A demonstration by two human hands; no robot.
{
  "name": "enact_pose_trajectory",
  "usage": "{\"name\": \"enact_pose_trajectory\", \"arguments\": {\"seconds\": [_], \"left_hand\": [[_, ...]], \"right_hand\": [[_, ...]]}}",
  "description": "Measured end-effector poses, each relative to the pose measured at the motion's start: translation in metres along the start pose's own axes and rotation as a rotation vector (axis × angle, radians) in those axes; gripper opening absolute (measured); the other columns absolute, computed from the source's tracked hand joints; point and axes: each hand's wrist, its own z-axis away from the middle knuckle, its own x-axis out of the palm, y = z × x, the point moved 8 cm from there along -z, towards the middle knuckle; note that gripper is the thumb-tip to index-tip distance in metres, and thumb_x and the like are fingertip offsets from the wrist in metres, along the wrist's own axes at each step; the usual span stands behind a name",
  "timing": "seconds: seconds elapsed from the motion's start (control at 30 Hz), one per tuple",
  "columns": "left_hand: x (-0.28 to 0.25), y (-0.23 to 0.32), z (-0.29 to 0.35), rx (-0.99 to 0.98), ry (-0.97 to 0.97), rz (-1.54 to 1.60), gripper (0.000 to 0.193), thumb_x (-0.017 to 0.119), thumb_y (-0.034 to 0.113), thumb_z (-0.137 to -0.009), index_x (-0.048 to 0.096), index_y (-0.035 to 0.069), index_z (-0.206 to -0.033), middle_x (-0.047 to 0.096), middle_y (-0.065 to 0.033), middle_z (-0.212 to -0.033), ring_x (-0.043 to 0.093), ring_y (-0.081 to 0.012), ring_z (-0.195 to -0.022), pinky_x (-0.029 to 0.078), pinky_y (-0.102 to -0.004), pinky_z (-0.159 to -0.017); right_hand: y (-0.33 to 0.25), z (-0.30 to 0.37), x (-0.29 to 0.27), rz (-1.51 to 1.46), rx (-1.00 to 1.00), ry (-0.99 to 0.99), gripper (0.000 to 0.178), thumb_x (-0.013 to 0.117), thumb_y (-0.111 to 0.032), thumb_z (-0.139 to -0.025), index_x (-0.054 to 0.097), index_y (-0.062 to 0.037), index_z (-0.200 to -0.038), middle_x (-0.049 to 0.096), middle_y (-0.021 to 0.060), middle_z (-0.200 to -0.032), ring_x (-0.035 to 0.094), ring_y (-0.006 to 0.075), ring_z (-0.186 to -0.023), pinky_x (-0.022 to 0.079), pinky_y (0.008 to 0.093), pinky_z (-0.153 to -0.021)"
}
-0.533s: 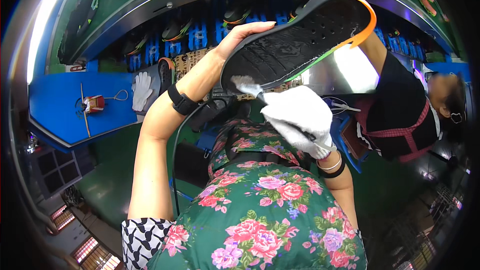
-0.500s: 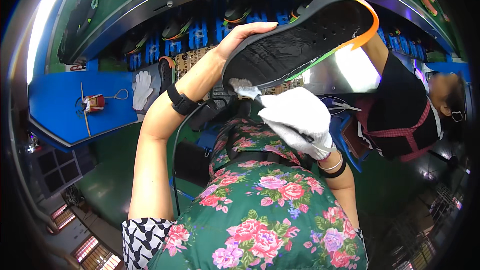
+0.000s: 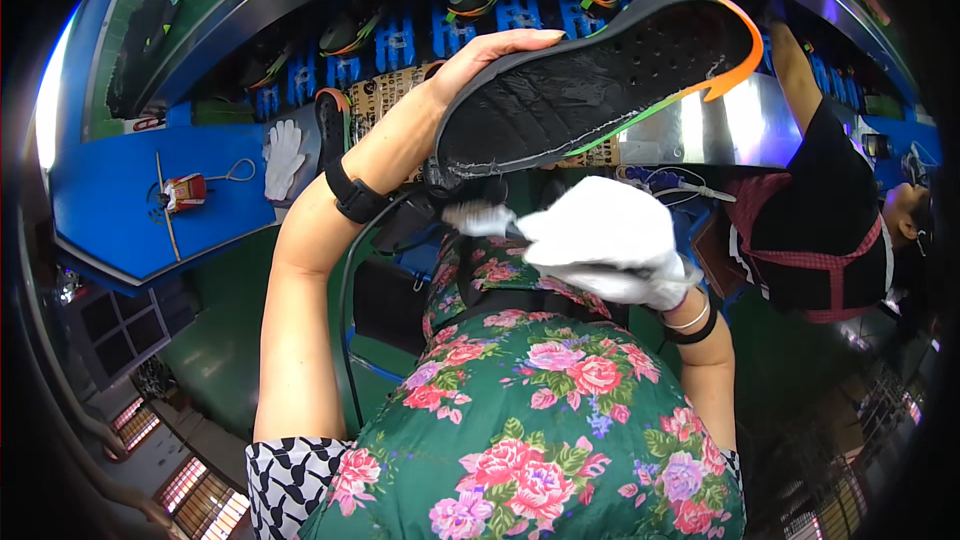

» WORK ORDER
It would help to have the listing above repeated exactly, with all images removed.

» EXERCISE ANSWER
A demonstration by two human hands; no robot.
{
  "name": "enact_pose_trajectory",
  "usage": "{\"name\": \"enact_pose_trajectory\", \"arguments\": {\"seconds\": [_], \"left_hand\": [[_, ...]], \"right_hand\": [[_, ...]]}}",
  "description": "Measured end-effector poses, each relative to the pose measured at the motion's start: translation in metres along the start pose's own axes and rotation as a rotation vector (axis × angle, radians) in those axes; gripper opening absolute (measured); the other columns absolute, computed from the source's tracked hand joints; point and axes: each hand's wrist, its own z-axis away from the middle knuckle, its own x-axis out of the palm, y = z × x, the point moved 8 cm from there along -z, towards the middle knuckle; note that gripper is the thumb-tip to index-tip distance in metres, and thumb_x and the like are fingertip offsets from the wrist in metres, along the wrist's own axes at each step; the usual span stands behind a name",
  "timing": "seconds: seconds elapsed from the motion's start (control at 30 Hz), one per tuple",
  "columns": "left_hand: x (-0.28 to 0.25), y (-0.23 to 0.32), z (-0.29 to 0.35), rx (-0.99 to 0.98), ry (-0.97 to 0.97), rz (-1.54 to 1.60), gripper (0.000 to 0.193), thumb_x (-0.017 to 0.119), thumb_y (-0.034 to 0.113), thumb_z (-0.137 to -0.009), index_x (-0.048 to 0.096), index_y (-0.035 to 0.069), index_z (-0.206 to -0.033), middle_x (-0.047 to 0.096), middle_y (-0.065 to 0.033), middle_z (-0.212 to -0.033), ring_x (-0.043 to 0.093), ring_y (-0.081 to 0.012), ring_z (-0.195 to -0.022), pinky_x (-0.029 to 0.078), pinky_y (-0.102 to -0.004), pinky_z (-0.159 to -0.017); right_hand: y (-0.33 to 0.25), z (-0.30 to 0.37), x (-0.29 to 0.27), rz (-1.51 to 1.46), rx (-1.00 to 1.00), ry (-0.99 to 0.99), gripper (0.000 to 0.178), thumb_x (-0.013 to 0.117), thumb_y (-0.111 to 0.032), thumb_z (-0.139 to -0.025), index_x (-0.054 to 0.097), index_y (-0.062 to 0.037), index_z (-0.200 to -0.038), middle_x (-0.049 to 0.096), middle_y (-0.021 to 0.060), middle_z (-0.200 to -0.032), ring_x (-0.035 to 0.094), ring_y (-0.006 to 0.075), ring_z (-0.186 to -0.023), pinky_x (-0.022 to 0.079), pinky_y (0.008 to 0.093), pinky_z (-0.153 to -0.021)"
}
-0.533s: 
-0.500s: 
+0.000s: 

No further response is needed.